Monday, March 03, 2014



What benefit cuts mean in the UK

People starving to death:

A "VULNERABLE and fragile" man starved to death four months after most of his benefits were stopped and he was left with just £40 a week to survive on.

Atos Healthcare – which assesses peoples’ ability to work on behalf of the Government’s Department for Work and Pensions (DWP) – assessed that 44-year-old Mark Wood, from Bampton, was fit to work.

But at an inquest into his death, Oxford Coroner's Court heard testimony that Mr Wood was far from fit to hold down a job.

Weighing just 5st 8lbs when he died of malnutrition in August last year, Mr Wood had obsessive compulsive disorder, Aspergers syndrome, phobias of food, pollution, paint fumes, and social situations, and cognitive behavioural problems.


This should not happen in a civilised society.

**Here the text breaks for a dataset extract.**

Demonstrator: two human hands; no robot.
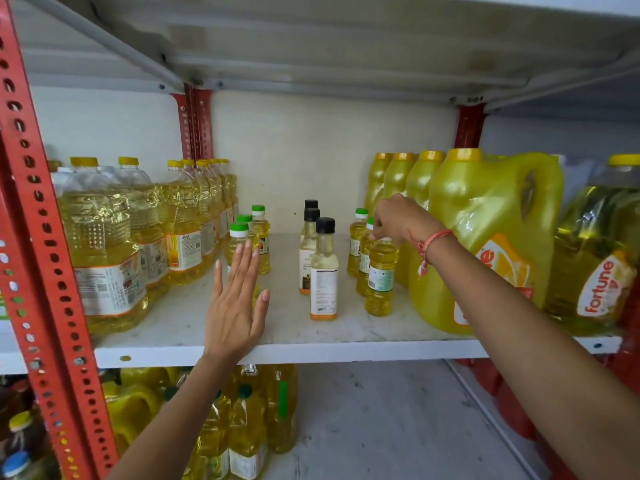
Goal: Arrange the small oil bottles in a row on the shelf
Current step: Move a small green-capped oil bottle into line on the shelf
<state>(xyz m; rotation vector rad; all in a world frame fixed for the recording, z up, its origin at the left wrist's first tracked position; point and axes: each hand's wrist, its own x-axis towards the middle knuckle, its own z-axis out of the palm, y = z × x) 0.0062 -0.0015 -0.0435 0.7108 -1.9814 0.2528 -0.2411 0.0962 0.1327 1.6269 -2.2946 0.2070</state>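
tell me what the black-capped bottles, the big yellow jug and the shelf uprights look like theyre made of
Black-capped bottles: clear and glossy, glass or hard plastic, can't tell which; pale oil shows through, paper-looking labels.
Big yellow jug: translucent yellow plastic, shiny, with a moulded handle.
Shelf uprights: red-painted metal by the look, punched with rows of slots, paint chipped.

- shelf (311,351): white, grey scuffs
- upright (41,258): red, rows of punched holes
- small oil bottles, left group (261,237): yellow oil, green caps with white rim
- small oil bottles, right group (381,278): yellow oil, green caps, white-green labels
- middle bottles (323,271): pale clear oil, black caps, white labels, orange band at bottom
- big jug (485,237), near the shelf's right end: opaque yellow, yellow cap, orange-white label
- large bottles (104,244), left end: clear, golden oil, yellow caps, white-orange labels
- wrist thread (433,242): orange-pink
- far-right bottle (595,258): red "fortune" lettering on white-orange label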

The welfare system is there to stop it from happening. But since Thatcher, the UK's welfare system has been turned from a system of social support into a system for punishing the poor, with staff given incentives and targets to cut benefits (often illegally). And this is the result: people starving to death in one of the richest societies in the world. It is simply obscene. And then to read about RBS's plunder of half a billion pounds of taxpayer's money for bonuses, it makes you wonder why Canary Wharf isn't under siege by a torch-wielding mob right now.